Caminar es otra cosa, y estamos tan poco acostumbrados a ello que la mayoría de seres occidentales van por la calle pegados como yonquis en la pantalla del móvil
Hace poco más de un año, los cráneos privilegiados del Ayuntamiento de Barcelona desplegaron lo que en su particular idiolecto llaman “urbanismo táctico” y precisamente en muchos lugares del Eixample se pacificaron vías tradicionalmente destinadas a los automóviles, ahora reservadas a peatones y ciclistas. Recordaréis el cambio, porque la aparición de pivotes, barreras de plástico, zonas de hormigón y —por encima de todo— las calles pintadas de florecillas azules y amarillas permitieron que los barceloneses nos ejercitásemos en nuestro deporte predilecto: protestar. Preferencias estéticas y políticas a un lado (pienses lo que pienses, resulta una realidad palmaria —y sanitaria— que se debe limitar el acceso de los automóviles en el centro de las ciudades del mundo si no queremos acabar con los pulmones calcinados) lo más curioso de todo ello era comprobar cómo las zonas destinadas a peatones eran y son todavía un desierto: ni dios camina por donde las florecitas.

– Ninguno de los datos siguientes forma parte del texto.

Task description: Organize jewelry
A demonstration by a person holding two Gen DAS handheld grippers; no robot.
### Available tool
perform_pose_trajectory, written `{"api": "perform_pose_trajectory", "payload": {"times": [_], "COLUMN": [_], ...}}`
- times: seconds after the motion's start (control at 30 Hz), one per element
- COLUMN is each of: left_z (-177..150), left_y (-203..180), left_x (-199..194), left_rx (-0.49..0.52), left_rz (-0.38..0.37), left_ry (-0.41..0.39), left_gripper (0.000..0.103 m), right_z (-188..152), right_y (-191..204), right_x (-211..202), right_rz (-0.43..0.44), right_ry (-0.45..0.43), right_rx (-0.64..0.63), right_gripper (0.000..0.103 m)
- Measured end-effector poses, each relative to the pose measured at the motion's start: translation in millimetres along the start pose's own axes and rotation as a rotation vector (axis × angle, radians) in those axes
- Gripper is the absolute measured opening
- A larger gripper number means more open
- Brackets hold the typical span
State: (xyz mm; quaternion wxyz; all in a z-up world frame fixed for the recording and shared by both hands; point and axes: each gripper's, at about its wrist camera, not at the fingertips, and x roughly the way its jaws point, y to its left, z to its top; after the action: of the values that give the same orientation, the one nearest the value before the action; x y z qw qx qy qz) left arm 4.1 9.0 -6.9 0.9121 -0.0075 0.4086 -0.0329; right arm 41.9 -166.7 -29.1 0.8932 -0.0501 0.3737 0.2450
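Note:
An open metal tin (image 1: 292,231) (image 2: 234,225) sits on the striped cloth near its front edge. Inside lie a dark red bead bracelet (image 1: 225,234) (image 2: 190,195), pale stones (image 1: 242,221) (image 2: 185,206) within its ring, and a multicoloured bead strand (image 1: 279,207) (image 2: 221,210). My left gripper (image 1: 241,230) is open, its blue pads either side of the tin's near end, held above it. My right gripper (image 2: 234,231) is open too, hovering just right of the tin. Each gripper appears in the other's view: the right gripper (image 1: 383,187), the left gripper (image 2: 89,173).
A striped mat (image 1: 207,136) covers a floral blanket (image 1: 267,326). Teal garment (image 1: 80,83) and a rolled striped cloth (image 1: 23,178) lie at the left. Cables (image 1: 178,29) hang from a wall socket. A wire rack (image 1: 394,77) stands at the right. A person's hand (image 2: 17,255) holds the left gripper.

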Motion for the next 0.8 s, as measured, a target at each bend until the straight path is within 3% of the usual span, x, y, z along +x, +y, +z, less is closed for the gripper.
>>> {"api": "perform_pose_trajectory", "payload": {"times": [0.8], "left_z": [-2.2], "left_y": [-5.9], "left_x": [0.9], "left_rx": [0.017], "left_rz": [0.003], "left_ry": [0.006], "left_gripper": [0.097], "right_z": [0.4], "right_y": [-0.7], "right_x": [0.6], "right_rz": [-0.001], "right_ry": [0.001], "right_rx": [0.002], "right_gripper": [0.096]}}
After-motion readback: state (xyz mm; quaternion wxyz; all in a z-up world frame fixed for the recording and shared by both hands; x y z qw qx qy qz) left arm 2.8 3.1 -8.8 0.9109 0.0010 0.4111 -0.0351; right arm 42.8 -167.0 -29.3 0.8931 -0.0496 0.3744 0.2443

El hecho es muy natural y no sólo se explica porque las pinturas que ahora citaba sean uno de los ejemplos de fealdad más meritorios de todo el planeta, sino que el acto de caminar se ha ido desnaturalizando de nuestros hábitos de una forma incuestionable. Si ojeáis los últimos Barómetros de la Ciudad (unas encuestas, dicho sea de paso, muy mejorables en términos de presentación y rigor), veréis que la circulación y la movilidad son problemas endémicos para la mayoría de los ciudadanos. En el último número de dicha encuesta dedicado al tema (Julio de 2020), notamos el hecho de que a pesar de que a una mayoría apabullante de barceloneses (77,9%) les gustaría disponer de más espacio para peatones en la ciudad, sólo un 19,2% de los ciudadanos se desplaza habitualmente a pie por la misma (el 28,9% lo hace en coche y el 15,1% en moto). Diría que el teletrabajo hará que estos datos favorezcan un ciudadano todavía más sedentario y perezoso.
El acto de caminar se ha ido desnaturalizando de nuestros hábitos de una forma incuestionable. Diría que el teletrabajo hará que estos datos favorezcan un ciudadano todavía más sedentario y perezoso
Un dato muy indicativo de este tipo de encuestas es que, cuando se pregunta a los barceloneses por sus actividades predilectas de ocio (ir al cine, museos, etc.), la acción de pasear ni se cita. Como decía al principio, el caminar se ha convertido en una excentricidad propia de un homeless que vive sedienta de alguien que lo reivindique. Curiosamente, el caminante ha pasado de ser un flâneur que busca singularizarse con su estética altanera en una urbe cada vez más poblada y despersonalizada, a una especie vagabundo que circula por las calles de la ciudad con cara de incomprendido y ansias de falso revolucionario. No exagero, y diría que el mundo post-Covid todavía acrecentará la incomprensión. Intentad pasear, creedme, y vuestra temeridad será examinada con un lupa por una conciudadanía cada vez más apresurada, víctima del estrés y, diga lo que diga, sedienta de coche.
Caminar es una temeridad. Y yo, amo y señor de esta Punyalada, hoy lo canto más alto que nunca: ¡seamos temerarios!